The boy, this spoiled pony, kneels in front of the cat-holed wall. Kiara’s panicked, grown careless to allow his unbridled mouth. He reaches through an opening, his scapula flexing as his arm disappears up to his shoulder. The other hand reaches between his own legs. I know he paws under the folds of her shrouds as she stands on the other side. Thinking he fondles a creature who looks like the poster in his gym locker. She hasn’t wholly given herself to him, yet. She makes them all wait, until they have little sense left when the time comes. Their last glimpse of her must paralyze them.

This little display is for me. Not you, she’s saying to me. Never you.

I cap the telephoto; she sees my eye blink closed.

The boy’s hand drops free. Even from here, I see his fingers rise to his nose, see the snap of his head, turning away, the hand snapping in the other direction away from his face.
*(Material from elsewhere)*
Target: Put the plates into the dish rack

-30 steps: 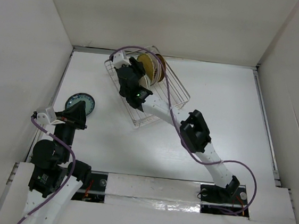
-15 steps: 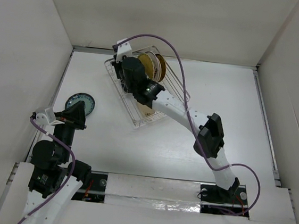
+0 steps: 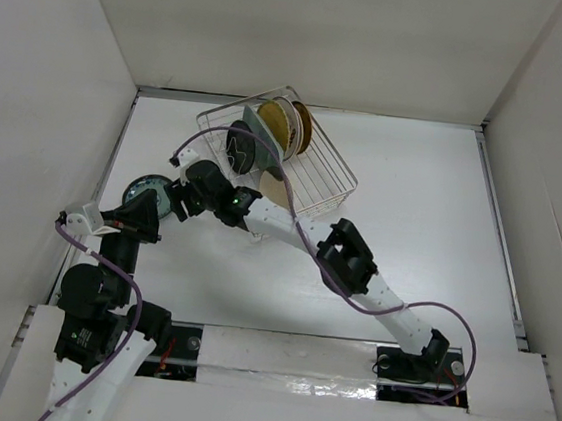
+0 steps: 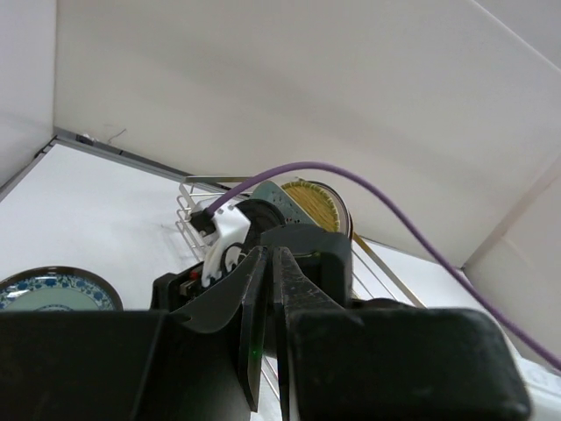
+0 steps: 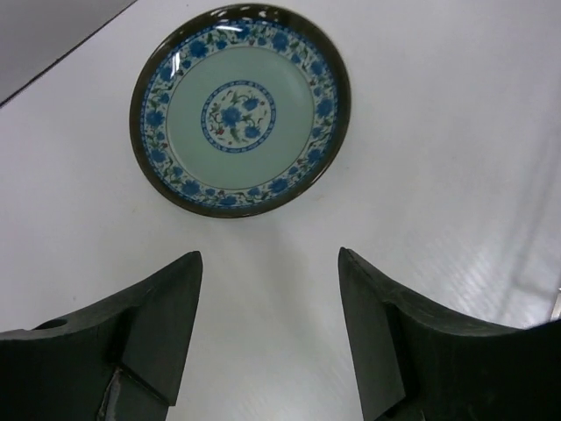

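Observation:
The silver wire dish rack (image 3: 320, 174) stands at the back middle. It holds a brown-and-gold plate (image 3: 296, 126), a black plate (image 3: 239, 148) and a tan round one (image 3: 275, 190), all on edge. A teal patterned plate (image 3: 142, 190) lies flat on the table left of the rack. My right gripper (image 3: 173, 202) hangs open and empty just above the table, beside that plate (image 5: 241, 110), its jaws wide apart (image 5: 270, 263). My left gripper (image 3: 152, 217) is shut and empty, pointing at the right wrist. The left wrist view shows the plate (image 4: 53, 294) and the rack (image 4: 188, 210).
White walls close the table on the left, back and right. The right arm's purple cable (image 3: 208, 138) loops over the rack's left end. The two grippers are very close together near the teal plate.
My right arm swung from over the rack down and left to the teal plate. The rack's plates are now uncovered. The left arm has not moved.

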`<state>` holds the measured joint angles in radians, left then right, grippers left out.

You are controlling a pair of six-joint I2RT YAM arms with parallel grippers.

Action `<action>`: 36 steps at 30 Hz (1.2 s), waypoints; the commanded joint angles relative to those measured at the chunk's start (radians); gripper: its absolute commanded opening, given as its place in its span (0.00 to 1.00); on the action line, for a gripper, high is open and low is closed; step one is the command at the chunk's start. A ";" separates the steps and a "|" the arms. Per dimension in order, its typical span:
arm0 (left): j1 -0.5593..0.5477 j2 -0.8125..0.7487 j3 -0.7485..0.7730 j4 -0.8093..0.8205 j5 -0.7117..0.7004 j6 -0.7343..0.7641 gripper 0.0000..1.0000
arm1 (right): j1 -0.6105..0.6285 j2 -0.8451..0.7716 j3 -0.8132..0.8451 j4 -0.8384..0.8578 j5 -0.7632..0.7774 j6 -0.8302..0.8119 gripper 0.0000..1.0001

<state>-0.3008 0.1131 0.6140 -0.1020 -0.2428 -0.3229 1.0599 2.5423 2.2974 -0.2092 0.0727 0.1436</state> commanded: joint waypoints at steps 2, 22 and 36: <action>0.003 -0.006 -0.008 0.050 0.013 0.001 0.05 | -0.006 0.073 0.123 0.040 -0.067 0.126 0.73; 0.003 -0.009 -0.008 0.048 0.002 -0.004 0.05 | -0.038 0.297 0.247 0.191 -0.103 0.557 0.48; 0.003 -0.010 -0.010 0.047 -0.021 -0.002 0.05 | -0.048 0.300 0.247 0.199 -0.168 0.597 0.08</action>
<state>-0.3000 0.1020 0.6125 -0.1020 -0.2554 -0.3233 1.0126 2.8304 2.5244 -0.0708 -0.0624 0.7265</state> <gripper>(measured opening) 0.050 0.102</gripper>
Put it in your mouth, I say out loud, but he kneels beside the pool and splashes it in the water, then dries it on a towel, rubbing until it’s well past dry.

*

Developing film has been almost impossible in this sun-drenched town. Dust, salt-laden air, and Cancer’s Tropic light all leach through door seams and window cracks, infiltrating even inner rooms, like the ants and cockroaches. I can’t darken even the back bedroom or bathroom, but I manage to stuff myself into a closet and feed the negs into the metal roller. I cap the lid on the canister and move my wrists, not rapid like a bartender’s, but smooth like a dancer’s, to agitate the developer evenly over the film. The solution is not one I purchase over a counter, but my own concocted recipe. It’s taken a great deal of experimentation and patience to perfect the formula.

I’ve done this so often that I don’t need a timer’s beep to let me know when to rinse and fix. Trapped in darkness with the fumes, I don’t need a red light to illuminate my task. The rattle of coat hangers at my back startles me, as if a cold hand taps me on the shoulder. I snap on the light, unsurprised by what I can already make out in the celluloid coils. Her image isn’t there, of course, no residual ghost of her in her Bride of the Dead costume. Even the murky dawn light flashed her out, like a nuclear bomb would disintegrate a real person.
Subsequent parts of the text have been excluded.